--- Information Enclosed Below ---

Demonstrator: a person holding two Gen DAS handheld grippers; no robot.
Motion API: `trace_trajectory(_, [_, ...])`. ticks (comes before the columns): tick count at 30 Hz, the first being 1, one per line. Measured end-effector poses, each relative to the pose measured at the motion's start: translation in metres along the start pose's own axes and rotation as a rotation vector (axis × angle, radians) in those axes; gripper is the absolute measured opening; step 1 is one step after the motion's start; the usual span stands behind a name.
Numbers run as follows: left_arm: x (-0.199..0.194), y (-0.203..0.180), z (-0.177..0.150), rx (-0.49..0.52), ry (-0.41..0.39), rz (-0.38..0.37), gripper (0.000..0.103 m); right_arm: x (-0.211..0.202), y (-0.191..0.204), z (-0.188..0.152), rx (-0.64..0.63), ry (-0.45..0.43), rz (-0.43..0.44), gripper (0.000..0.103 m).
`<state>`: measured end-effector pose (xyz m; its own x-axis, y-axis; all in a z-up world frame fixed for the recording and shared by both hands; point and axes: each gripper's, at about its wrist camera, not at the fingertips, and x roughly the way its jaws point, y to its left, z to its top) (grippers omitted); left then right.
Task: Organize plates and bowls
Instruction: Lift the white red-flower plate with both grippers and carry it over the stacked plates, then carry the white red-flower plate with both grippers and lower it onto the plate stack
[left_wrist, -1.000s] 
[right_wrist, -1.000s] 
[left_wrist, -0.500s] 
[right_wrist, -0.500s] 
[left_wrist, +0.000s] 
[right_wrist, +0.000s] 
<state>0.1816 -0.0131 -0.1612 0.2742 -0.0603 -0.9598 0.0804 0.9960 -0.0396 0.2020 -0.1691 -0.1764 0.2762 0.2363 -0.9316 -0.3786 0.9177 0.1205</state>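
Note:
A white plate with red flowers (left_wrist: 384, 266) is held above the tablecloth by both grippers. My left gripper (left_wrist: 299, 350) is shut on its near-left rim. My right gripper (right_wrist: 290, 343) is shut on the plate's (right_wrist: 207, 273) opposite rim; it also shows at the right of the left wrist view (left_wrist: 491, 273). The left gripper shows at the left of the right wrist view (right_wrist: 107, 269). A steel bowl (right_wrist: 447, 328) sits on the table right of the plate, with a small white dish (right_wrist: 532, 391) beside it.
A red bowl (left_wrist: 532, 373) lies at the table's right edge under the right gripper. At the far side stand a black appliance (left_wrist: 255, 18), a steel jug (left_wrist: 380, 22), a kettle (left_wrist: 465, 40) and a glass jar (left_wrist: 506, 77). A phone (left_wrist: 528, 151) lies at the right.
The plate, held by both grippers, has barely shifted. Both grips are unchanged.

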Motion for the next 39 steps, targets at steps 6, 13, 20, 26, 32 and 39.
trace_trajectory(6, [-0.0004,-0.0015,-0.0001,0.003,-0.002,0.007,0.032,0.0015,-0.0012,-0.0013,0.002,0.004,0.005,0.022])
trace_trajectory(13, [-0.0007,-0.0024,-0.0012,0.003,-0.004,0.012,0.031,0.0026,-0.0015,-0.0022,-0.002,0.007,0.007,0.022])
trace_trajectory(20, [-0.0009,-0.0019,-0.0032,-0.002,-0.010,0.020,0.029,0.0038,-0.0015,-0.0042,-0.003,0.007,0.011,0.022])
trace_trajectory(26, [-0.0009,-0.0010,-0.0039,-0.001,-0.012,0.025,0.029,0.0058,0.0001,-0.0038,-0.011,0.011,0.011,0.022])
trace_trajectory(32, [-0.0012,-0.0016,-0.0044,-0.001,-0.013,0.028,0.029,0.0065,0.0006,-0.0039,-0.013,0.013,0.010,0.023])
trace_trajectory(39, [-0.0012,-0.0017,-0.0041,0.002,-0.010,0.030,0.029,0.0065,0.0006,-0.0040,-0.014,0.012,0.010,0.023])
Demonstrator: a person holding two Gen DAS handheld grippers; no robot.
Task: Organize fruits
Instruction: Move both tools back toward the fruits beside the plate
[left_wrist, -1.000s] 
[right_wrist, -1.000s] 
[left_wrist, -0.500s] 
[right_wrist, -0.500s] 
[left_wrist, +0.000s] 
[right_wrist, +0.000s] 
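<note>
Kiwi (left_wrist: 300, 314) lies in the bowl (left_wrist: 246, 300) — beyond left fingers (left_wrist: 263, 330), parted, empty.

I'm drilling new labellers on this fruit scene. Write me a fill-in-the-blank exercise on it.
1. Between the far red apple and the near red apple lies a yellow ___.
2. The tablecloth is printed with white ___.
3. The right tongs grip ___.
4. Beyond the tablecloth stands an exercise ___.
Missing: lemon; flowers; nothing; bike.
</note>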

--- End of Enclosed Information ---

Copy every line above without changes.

Demonstrator: a person holding two Gen DAS handheld grippers; no robot.
Motion API: `trace_trajectory(_, [_, ...])`. ticks (comes before the columns): tick count at 30 Hz, the first being 1, one per line. Measured end-effector poses, each relative to the pose measured at the motion's start: translation in metres along the start pose's own axes and rotation as a rotation vector (axis × angle, radians) in those axes; gripper is the absolute measured opening; step 1 is one step after the motion's start; the usual span stands behind a name.
Numbers run as follows: left_arm: x (-0.199..0.194), y (-0.203..0.180), z (-0.177..0.150), rx (-0.49..0.52), ry (-0.41..0.39), rz (-0.38..0.37), gripper (0.000..0.103 m); right_arm: x (-0.211..0.202), y (-0.191..0.204), z (-0.188..0.152), rx (-0.64..0.63), ry (-0.45..0.43), rz (-0.43..0.44), gripper (0.000..0.103 m).
`<state>`: measured end-effector pose (xyz m; its own x-axis, y-axis; all in a z-up world frame fixed for the recording and shared by both hands; point and axes: each gripper's, at about its wrist camera, not at the fingertips, and x roughly the way its jaws point, y to its left, z to its top) (grippers omitted); left then right.
Task: Organize plates and bowls
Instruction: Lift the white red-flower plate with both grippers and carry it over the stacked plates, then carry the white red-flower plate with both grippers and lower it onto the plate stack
[left_wrist, -1.000s] 
[right_wrist, -1.000s] 
[left_wrist, -0.500s] 
[right_wrist, -0.500s] 
[left_wrist, +0.000s] 
[right_wrist, +0.000s] 
<state>0.1816 -0.0131 -0.1612 0.2742 -0.0603 -0.9598 0.0804 0.9960 -0.0396 0.2020 -0.1691 -0.1764 0.2762 0.2363 -0.9316 -0.3786 0.9177 0.1205</state>
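Note:
A white plate with red flowers (left_wrist: 384, 266) is held above the tablecloth by both grippers. My left gripper (left_wrist: 299, 350) is shut on its near-left rim. My right gripper (right_wrist: 290, 343) is shut on the plate's (right_wrist: 207, 273) opposite rim; it also shows at the right of the left wrist view (left_wrist: 491, 273). The left gripper shows at the left of the right wrist view (right_wrist: 107, 269). A steel bowl (right_wrist: 447, 328) sits on the table right of the plate, with a small white dish (right_wrist: 532, 391) beside it.
A red bowl (left_wrist: 532, 373) lies at the table's right edge under the right gripper. At the far side stand a black appliance (left_wrist: 255, 18), a steel jug (left_wrist: 380, 22), a kettle (left_wrist: 465, 40) and a glass jar (left_wrist: 506, 77). A phone (left_wrist: 528, 151) lies at the right.
The plate, held by both grippers, has barely shifted. Both grips are unchanged.
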
Motion for the next 39 steps, targets at steps 6, 13, 20, 26, 32 and 39.
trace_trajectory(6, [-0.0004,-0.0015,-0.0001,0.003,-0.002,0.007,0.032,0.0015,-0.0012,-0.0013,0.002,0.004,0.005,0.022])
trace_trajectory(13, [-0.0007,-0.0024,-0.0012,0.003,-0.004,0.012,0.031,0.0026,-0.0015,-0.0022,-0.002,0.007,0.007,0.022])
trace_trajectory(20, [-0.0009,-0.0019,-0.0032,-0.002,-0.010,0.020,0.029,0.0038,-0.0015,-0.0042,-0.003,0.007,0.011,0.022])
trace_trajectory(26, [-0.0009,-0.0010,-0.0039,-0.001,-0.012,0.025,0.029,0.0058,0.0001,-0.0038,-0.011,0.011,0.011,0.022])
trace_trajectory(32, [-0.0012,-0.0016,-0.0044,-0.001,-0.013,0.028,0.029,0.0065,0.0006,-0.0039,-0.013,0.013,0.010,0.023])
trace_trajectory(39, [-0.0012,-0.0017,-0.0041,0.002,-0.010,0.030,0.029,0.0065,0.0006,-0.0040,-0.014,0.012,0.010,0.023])
Demonstrator: a person holding two Gen DAS handheld grippers; no robot.
Task: Organize fruits
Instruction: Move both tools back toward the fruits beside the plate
[left_wrist, -1.000s] 
[right_wrist, -1.000s] 
[left_wrist, -0.500s] 
[right_wrist, -0.500s] 
[left_wrist, +0.000s] 
[right_wrist, +0.000s] 
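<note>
Kiwi (left_wrist: 300, 314) lies in the bowl (left_wrist: 246, 300) — beyond left fingers (left_wrist: 263, 330), parted, empty.

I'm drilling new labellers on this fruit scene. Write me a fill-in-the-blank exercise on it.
1. Between the far red apple and the near red apple lies a yellow ___.
2. The tablecloth is printed with white ___.
3. The right tongs grip ___.
4. Beyond the tablecloth stands an exercise ___.
Missing: lemon; flowers; nothing; bike.
</note>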

Work on this exercise is finished, so nothing remains.